C’è chi pensa, forse lamentando i primi sintomi dell’indigestione, che Ryan Adams stia sprecando il suo genio e chi invece, forse bulimico, è convinto che tutta questa abbondanza creativa meriti di essere divorata.
Di fatto, dopo “Gold”, il capolavoro che tutti si aspettavano non è mai arrivato: le “caramelle” di “Demolition” avevano tutta l’aria di essere delle outtakes del sacchetto di “Gold” e “Rock’n’Roll” sembrava il suo compitino (insufficiente) per il ritorno in grande stile del rock, dopo qualche anno di movimento acustico. Poi è arrivato il migliore “Love His Hell” (inizialmente edito in due parti), che limitandosi alle dieci migliori canzoni avrebbe potuto essere davvero un grande disco.
Ma non è da lui limitarsi, tanto che il lavoro successivo è un vero e proprio doppio album. “Cold Roses” è un buon disco, che vira musicalmente dalle parte dei Grateful Dead e dei Byrds, ma ancora troppo abbondante e dispersivo. Meglio “Jaksonville Nights”, un altro disco del 2005, dove il nostro ci regala, ancora accompagnato dai bravi Cardinals, “solo” 14 canzoni, omaggiando questa volta il country di Gram Parsons.
Così, per mantenere le promesse, anche se in Italia è arrivato solo a gennaio, lo scorso anno ha pubblicato il suo terzo lavoro, questo “29” prodotto da Ethan Johns.

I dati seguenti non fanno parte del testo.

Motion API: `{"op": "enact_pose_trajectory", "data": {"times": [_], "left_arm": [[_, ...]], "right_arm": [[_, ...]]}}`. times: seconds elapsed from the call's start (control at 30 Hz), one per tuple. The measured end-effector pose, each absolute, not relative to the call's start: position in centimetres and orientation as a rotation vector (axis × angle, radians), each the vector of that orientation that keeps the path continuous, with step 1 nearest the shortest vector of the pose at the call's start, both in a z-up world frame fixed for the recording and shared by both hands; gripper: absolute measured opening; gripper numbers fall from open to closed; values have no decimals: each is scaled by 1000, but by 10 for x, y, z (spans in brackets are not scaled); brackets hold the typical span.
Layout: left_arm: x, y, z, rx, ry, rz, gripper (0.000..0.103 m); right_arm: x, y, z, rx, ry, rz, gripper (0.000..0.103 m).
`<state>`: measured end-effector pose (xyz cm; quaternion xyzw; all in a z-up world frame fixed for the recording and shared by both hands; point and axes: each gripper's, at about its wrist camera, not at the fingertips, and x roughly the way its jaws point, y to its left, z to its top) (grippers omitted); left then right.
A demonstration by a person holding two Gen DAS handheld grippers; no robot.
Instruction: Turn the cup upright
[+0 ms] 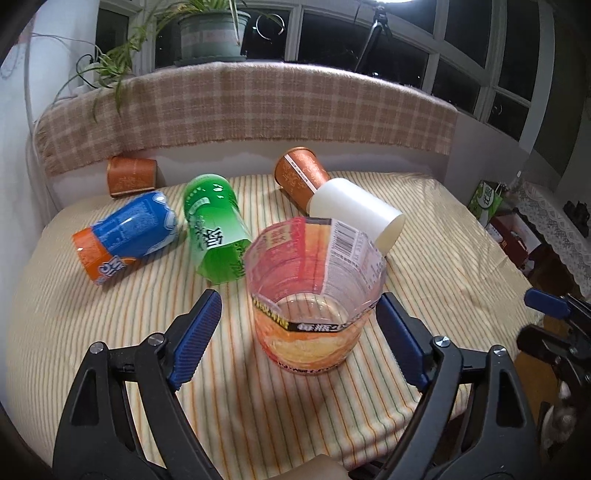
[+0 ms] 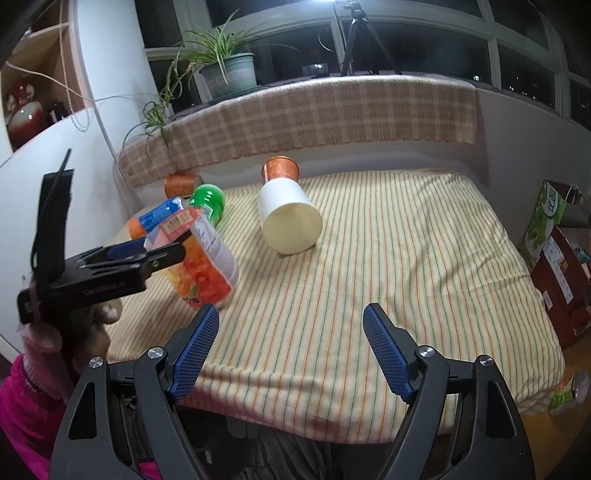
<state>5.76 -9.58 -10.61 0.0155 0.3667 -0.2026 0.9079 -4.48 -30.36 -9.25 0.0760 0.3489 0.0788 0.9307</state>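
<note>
I see both fisheye views bow hard and darken at the edges, lit by a glaring lamp (image 1: 388,2) overhead against black windows (image 2: 413,48), slightly motion-blurred.

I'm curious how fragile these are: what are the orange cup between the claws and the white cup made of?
The orange cup looks like thin clear plastic under a glossy printed label: its far wall shows through from inside, and the rim is faceted. The white cup looks like matte opaque plastic or coated paper; the pictures leave that open.
</note>
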Motion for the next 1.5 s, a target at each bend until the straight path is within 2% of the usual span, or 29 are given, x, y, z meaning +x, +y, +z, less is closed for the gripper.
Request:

Proprio grazie alla sua presenza, Johns aveva già collaborato alla realizzazione di “Heartbreakers” e “Gold”, nutrivo grandi attese per questo disco che, bontà sua, contiene solo 9 pezzi.
Le premesse erano quindi ottime. Il risultato? Uno dei dischi in assoluto peggiori di Ryan Adams, il miglior esempio di come sprecare un talento, in favore di una vantata anarchia musicale.

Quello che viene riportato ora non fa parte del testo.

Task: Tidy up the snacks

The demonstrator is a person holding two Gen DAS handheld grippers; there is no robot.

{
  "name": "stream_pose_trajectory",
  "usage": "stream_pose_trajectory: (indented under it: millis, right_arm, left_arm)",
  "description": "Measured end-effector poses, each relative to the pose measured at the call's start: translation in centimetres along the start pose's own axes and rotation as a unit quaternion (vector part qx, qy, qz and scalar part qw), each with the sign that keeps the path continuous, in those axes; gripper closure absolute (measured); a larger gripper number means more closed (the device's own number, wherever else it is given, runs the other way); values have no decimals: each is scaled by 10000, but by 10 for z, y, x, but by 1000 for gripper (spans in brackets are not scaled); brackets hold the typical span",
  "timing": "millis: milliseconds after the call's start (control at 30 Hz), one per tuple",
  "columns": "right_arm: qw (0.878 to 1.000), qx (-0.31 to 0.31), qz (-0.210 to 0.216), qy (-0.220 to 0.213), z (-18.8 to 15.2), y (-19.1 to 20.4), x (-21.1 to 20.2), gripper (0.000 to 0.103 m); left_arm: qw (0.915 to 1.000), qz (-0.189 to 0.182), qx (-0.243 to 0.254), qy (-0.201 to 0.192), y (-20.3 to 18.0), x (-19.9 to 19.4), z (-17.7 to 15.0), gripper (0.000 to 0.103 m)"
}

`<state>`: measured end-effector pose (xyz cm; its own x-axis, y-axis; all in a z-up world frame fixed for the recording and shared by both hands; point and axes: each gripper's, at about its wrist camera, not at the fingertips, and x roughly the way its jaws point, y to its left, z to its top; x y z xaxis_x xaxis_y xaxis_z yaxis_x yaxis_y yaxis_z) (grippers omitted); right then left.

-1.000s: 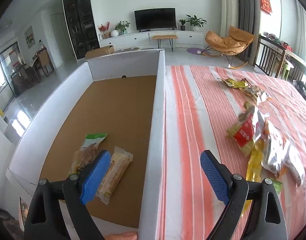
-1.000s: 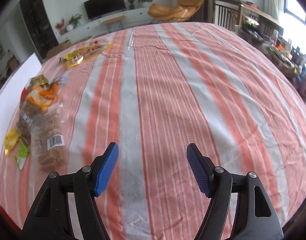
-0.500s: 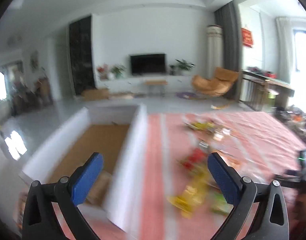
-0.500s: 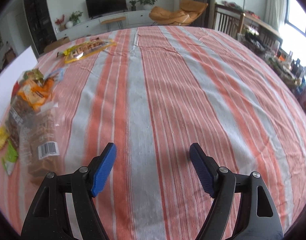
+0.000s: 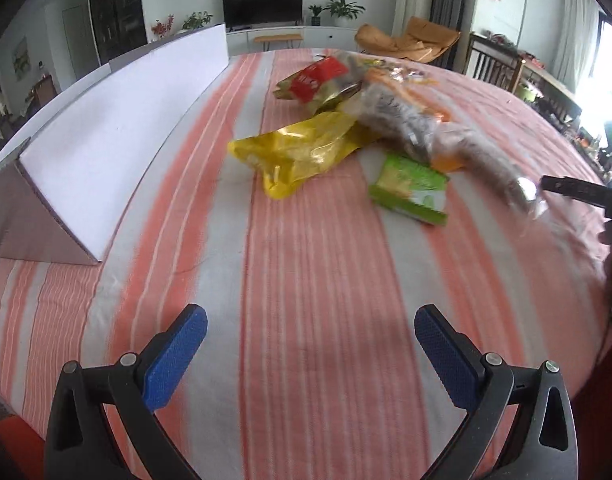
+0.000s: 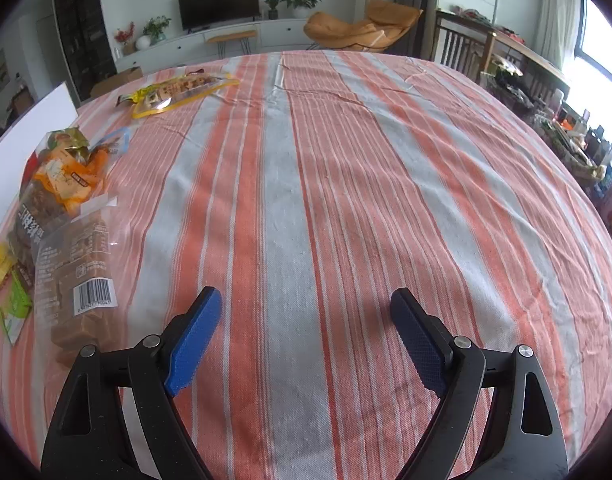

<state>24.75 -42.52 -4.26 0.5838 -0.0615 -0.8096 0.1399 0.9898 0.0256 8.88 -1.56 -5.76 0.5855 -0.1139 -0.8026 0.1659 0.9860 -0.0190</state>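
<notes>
Striped table (image 5: 318, 280) cloth lies bare under both empty hand-held grippers, the left (image 5: 311, 354) spread wide, the right (image 6: 305, 334) just opened further, while ahead of the left at least five snack packets (image 5: 306, 148) await sorting into the box (image 5: 118, 120) to their left.

A table under an orange-and-grey striped cloth (image 5: 318, 280) carries everything. Ahead of the left gripper's fingers lie a yellow foil bag (image 5: 302, 152) and a green packet (image 5: 410, 188), touching a heap of clear and red snack bags (image 5: 386, 96) beyond. A white cardboard box (image 5: 118, 128) stands far left of those fingers.

Left of the right gripper's fingers lies a clear barcoded bag of brown cakes (image 6: 78, 272).
</notes>
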Motion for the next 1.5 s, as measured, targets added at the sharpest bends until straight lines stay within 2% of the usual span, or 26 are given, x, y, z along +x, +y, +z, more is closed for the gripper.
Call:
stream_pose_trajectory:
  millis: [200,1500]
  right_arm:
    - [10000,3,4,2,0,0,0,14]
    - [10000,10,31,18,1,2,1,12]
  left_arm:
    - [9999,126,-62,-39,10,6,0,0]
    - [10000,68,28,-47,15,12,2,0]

Qui si passa dall’elettrico country blues della title track, fiammata che si spegne lentamente nella languida “Strawberry Wine”, alla pianistica e coinvolgente “Nightbirds” che si addormenta sulle note di “Blue Sky Blues”. E viene proprio da arrabbiarsi ascoltando quella voce che potrebbe regalare emozioni ben più profonde, inchinarsi su note così stanche, degne del peggior Elton John.
E nemmeno l’ennesimo buon inno alla Carolina riesce a dare quello spessore che si esige da chi ha dimostrato di avere la classe per fare grande musica. E invece questa è un’altra occasione sprecata, canzoni incompiute, scarne fino all’osso e fino alla fine, con le insignificanti “Elisabeth You Were Born To Play That Part” e “Voices”.
Non vorremmo che Ryan Adams diventasse uno di quegli artisti che dopo un paio di capolavori lasciano in eredità solo tante croste. Insomma per fare una bella opera non basta continuare a imbrattare le tele. Da lui, che è un pittore e non un tintore, ci aspettiamo che torni a dipingere.